Tim, a maintenance worker in Brisbane, has two toddlers, a mortgage and only two weeks of annual leave to cover the likely couple of months he will be sitting at home. The airline has said many of its employees will have to take leave without pay.
Tim’s mortgage isn’t going to go away, so any non-essential spending, at pubs, cafés, getting the pool pump fixed, has been shelved. The holiday up Queensland’s Sunshine Coast in June is off.
A pilot, James, believes he will see a 50 per cent reduction in work, which means an almost 50 per cent reduction in money landing in his account.
The scars won’t fade quickly
The consequences of the outbreak will be long and deep, because despite promises that “things will return to normal” the scars of losing income overnight will not fade quickly from the consumers’ mind.
Household war chests, the money saved for a “rainy day”, will be depleted if not run out across the country. And it is unlikely Government stimulus hand-outs or RBA-backed business loans will prevent that.

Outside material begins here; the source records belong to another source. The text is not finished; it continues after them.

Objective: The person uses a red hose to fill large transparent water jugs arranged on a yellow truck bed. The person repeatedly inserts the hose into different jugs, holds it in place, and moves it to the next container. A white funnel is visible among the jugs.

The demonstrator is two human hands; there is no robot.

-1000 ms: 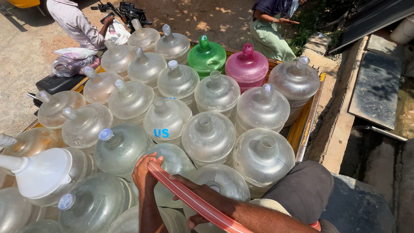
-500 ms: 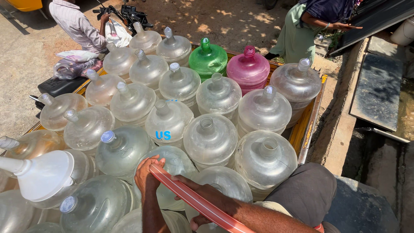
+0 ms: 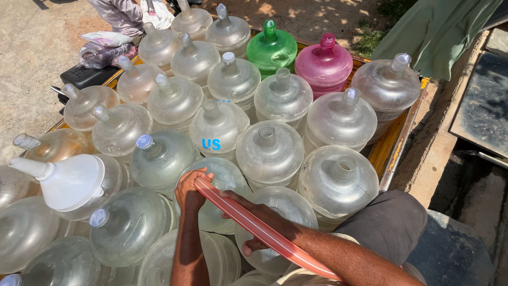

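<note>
Left hand (image 3: pixel 189 191) is clamped around the end of the red flat hose (image 3: pixel 264 233), pressing it down onto a clear water jug (image 3: pixel 219 198) just below the jug with blue letters (image 3: pixel 218 130), while the right hand (image 3: pixel 259 225) lies under the hose with fingers spread, its hold hidden, so I cannot tell whether it grips. That hose runs back from the lettered jug toward the person's lap; it looks soft, light and floppy, likely slick, best taken near its end, with the white funnel (image 3: pixel 69 180) sitting to the left.
</note>
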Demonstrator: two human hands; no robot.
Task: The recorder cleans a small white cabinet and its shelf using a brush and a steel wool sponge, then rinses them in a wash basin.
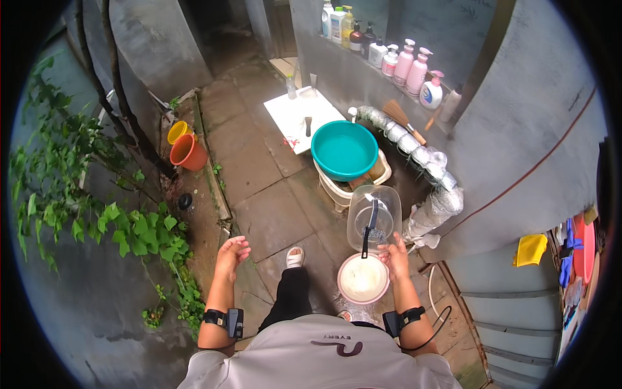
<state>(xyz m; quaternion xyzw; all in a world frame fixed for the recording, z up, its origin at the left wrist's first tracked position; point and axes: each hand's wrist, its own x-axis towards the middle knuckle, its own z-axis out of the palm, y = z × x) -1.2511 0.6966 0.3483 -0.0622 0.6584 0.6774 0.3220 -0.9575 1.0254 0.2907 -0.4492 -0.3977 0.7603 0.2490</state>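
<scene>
My right hand (394,256) grips the near right edge of a clear plastic container (357,221). Inside it lie a black-handled brush (370,228) and what looks like a steel wool scourer (379,235); the handle's end reaches over the near rim. My left hand (233,254) is held out to the left with nothing in it, its fingers loosely curled and apart. Beyond the container a teal basin (344,148) of water rests on a white sink (384,167). Below the container, a pink-rimmed basin (364,279) stands on the ground.
A white board (286,114) with a dark-handled tool (308,127) on it adjoins the sink. A foil-wrapped pipe (408,141) runs along the right wall, below a ledge of pump bottles (404,63). Orange (188,153) and yellow (179,131) buckets stand left, near leafy plants (141,233).
</scene>
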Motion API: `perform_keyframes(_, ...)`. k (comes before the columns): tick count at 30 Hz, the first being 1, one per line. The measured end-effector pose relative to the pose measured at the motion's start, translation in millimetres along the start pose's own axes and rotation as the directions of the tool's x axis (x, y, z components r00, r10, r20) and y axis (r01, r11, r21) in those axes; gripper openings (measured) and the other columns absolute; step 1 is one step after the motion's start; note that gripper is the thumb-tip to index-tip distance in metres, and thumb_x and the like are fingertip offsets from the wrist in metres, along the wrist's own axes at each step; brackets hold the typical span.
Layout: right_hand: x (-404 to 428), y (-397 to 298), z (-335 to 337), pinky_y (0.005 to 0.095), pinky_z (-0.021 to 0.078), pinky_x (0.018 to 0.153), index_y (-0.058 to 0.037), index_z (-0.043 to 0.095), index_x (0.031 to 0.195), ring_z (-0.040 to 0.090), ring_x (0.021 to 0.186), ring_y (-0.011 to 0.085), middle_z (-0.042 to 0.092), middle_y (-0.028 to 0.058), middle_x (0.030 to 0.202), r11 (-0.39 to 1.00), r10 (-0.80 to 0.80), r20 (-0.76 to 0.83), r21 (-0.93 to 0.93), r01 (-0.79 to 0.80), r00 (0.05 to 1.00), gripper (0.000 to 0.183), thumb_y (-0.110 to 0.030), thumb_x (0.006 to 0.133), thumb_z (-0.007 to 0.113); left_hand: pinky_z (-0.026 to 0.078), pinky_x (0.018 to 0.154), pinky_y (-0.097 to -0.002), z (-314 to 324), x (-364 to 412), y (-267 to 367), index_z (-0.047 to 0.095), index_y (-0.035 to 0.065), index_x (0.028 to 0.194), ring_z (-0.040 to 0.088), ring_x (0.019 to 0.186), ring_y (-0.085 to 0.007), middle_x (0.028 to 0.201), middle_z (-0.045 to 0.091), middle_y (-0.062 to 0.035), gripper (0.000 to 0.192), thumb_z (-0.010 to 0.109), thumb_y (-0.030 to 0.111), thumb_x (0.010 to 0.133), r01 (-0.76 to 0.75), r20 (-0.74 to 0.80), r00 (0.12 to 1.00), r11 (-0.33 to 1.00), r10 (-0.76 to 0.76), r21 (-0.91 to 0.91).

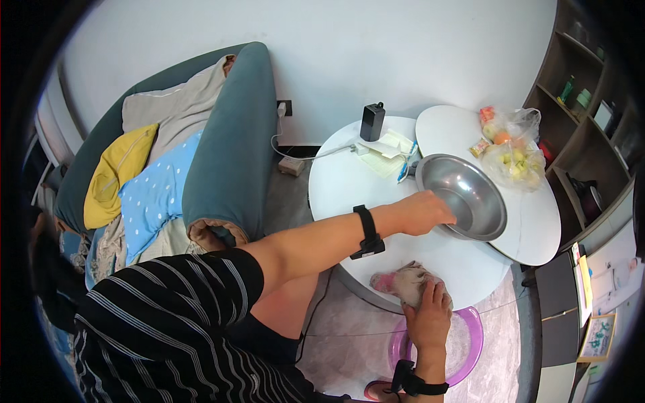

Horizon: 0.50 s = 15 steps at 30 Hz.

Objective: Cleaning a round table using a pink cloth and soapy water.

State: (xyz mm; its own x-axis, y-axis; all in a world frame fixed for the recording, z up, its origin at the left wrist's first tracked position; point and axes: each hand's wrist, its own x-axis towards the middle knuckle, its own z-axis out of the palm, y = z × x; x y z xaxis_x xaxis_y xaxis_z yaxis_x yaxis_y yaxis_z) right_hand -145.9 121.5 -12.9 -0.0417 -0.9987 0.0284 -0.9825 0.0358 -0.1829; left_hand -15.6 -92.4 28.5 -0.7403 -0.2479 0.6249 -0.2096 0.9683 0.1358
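My left hand (427, 212) grips the near rim of a stainless steel basin (466, 201), which stands tilted or flat on the white round table; which of the two I cannot tell. My right hand (429, 315) rests on a crumpled grey-beige and pink cloth (408, 283) at the table's near edge, fingers over it. Below this hand, on the floor, stands a purple-rimmed tub (473, 340) with foamy water inside. Both wrists wear black straps.
On the white table (332, 186) are a black box-shaped device (372, 122), papers (385, 156), blue pens and a white cable. Bagged fruit (516, 161) lies on the adjoining table. A green sofa (227, 141) is at left, a dark shelf unit (579, 121) at right.
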Motion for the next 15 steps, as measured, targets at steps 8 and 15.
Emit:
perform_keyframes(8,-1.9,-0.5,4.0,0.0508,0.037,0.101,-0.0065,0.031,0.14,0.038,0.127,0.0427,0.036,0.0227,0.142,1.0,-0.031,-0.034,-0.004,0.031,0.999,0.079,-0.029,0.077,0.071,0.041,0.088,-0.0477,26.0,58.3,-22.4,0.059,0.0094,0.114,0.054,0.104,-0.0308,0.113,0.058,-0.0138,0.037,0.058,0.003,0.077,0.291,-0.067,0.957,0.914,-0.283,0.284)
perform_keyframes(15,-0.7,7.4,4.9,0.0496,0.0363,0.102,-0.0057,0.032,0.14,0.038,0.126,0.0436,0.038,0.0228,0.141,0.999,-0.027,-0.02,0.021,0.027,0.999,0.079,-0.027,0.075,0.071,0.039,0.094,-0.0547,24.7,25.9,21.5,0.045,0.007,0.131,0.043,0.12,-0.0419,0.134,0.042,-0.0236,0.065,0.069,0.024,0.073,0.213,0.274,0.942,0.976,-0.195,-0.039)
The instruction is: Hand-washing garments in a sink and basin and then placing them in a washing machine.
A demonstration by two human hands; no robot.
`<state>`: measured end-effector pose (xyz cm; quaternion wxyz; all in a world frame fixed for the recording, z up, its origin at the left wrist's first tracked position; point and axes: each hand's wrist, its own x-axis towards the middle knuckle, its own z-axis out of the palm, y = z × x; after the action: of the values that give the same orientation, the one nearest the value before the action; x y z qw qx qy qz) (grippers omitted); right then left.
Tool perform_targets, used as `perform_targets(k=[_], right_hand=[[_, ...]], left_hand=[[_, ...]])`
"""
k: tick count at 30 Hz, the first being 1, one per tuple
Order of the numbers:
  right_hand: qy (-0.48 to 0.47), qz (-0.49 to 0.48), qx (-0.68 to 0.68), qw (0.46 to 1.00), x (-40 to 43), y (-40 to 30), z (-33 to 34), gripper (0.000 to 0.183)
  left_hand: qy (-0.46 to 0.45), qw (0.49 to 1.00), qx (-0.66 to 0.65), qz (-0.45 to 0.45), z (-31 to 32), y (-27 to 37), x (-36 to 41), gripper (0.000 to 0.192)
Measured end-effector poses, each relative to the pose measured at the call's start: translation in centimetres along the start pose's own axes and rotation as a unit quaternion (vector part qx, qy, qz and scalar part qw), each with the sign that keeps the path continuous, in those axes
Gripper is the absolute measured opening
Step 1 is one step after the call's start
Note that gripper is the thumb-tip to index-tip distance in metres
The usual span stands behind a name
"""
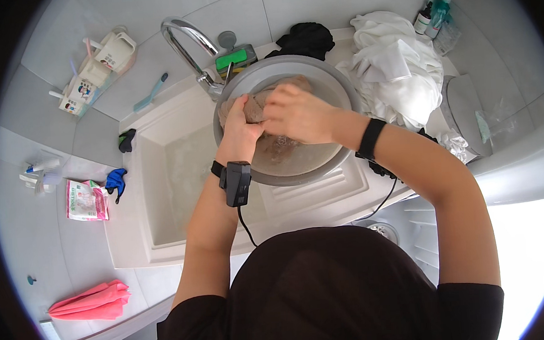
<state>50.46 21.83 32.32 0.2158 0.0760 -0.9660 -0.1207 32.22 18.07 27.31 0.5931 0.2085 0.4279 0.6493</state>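
A grey round basin (296, 180) of cloudy water rests on the washboard side of the sink. Inside it is a wet beige cloth (254, 109), bunched up over the water. My left hand (239, 132) grips the cloth on its left side, thumb pointing up. My right hand (294, 115) is curled over the cloth's right part, its fingers blurred and partly hiding it. Below both hands the water is bubbly and disturbed. The two hands nearly meet at the middle of the cloth.
A chrome faucet (190, 49) rises behind the basin, next to a green sponge (231, 59) in a holder. Black cloth (308, 39) lies behind, and a white fabric pile (397, 78) is at right. The sink (179, 175) holds shallow water. A blue brush (151, 93) lies at the left rim.
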Motion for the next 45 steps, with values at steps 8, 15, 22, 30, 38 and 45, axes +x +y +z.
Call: perform_targets(k=[8, 15, 22, 30, 38, 45], right_hand=[[0.178, 0.402, 0.338, 0.832, -2.4, -0.4, -1.4, 0.044], [0.033, 0.519, 0.261, 0.813, -4.9, 1.2, -1.8, 0.058], [-0.229, 0.596, 0.662, 0.391, -7.3, 0.2, -1.8, 0.043], [0.130, 0.540, 0.830, 0.050, -3.8, -3.2, 0.0, 0.054], [0.466, 0.555, 0.687, -0.051, -0.7, -1.8, 1.8, 0.046], [0.553, 0.520, 0.645, -0.084, -2.4, -1.5, 4.4, 0.020]], left_hand=[[0.118, 0.944, -0.293, -0.094, 1.8, -1.1, -1.1, 0.034], [0.056, 0.938, -0.340, -0.016, 1.3, -1.7, -2.2, 0.037], [-0.023, 0.940, -0.342, -0.004, -0.4, -1.8, -1.2, 0.039], [-0.128, 0.928, -0.338, 0.093, 0.3, -1.9, -2.4, 0.044], [-0.175, 0.941, -0.272, 0.103, 1.1, -2.2, -3.0, 0.038], [-0.044, 0.980, -0.177, 0.078, 3.5, -2.5, -4.2, 0.034]])
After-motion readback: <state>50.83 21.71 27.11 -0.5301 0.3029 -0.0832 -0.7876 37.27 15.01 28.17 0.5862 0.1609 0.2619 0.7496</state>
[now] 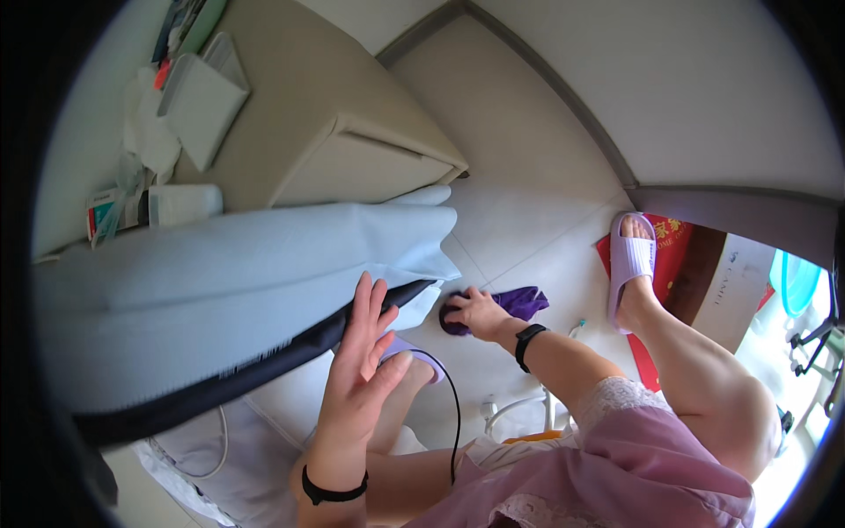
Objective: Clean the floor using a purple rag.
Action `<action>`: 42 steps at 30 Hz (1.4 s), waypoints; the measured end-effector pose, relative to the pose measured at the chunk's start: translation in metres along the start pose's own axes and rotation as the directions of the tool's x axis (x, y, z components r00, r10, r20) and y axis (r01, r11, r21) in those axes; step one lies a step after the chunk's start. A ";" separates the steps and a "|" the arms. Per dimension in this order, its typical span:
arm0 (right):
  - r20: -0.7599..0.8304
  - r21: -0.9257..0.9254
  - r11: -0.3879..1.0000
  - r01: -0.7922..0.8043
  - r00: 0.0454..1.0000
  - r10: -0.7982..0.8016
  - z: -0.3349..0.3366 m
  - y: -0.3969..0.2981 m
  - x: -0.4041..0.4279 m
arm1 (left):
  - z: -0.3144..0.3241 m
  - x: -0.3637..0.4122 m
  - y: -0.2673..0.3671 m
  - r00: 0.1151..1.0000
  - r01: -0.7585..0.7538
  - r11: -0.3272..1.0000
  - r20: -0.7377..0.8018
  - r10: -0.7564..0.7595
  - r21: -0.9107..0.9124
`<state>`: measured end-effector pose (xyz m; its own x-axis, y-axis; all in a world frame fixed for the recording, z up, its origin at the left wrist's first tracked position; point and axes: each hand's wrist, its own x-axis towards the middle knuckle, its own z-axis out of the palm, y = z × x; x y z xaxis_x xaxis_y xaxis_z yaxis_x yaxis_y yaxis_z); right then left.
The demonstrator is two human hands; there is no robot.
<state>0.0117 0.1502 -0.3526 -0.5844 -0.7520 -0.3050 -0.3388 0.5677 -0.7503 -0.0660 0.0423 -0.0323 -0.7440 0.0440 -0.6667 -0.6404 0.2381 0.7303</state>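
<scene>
My right hand (478, 313) is down at the pale tiled floor. Its fingers curl over a bunched purple cloth (521, 302), pressing it to the tiles; the loose end trails out to the right. Raised palm-up with fingers apart, my left hand (366, 360) holds nothing. Behind its fingers in this view runs the black edge strip (277, 360) of a pale blue fabric cover (264, 264); whether they touch, I cannot tell. The cover hangs beside a beige bedside cabinet (376, 158).
My feet wear lilac slippers (634, 264), one beside a red mat (650, 369) with writing. A black cable (457, 409) loops near my left wrist. White boxes (204, 105) and tissues lie on the cabinet. At right are a white carton (729, 290) and a blue basin (799, 284).
</scene>
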 end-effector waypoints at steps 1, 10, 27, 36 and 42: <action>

Clearance rates at auctions have been running hot, along with prices in most capital cities over the past couple of months as buyers confident in their jobs and buoyed by ever-lower interest rates threw up the paddle.
The Reserve Bank made an emergency cut to the cash rate this week, taking it to 0.25 per cent, and banks are passing it on in different forms. While past rate cuts have lit a fire under buyers’ enthusiasm, perhaps this last cut may cause buyers to wonder — are they really going to be safe as houses this time?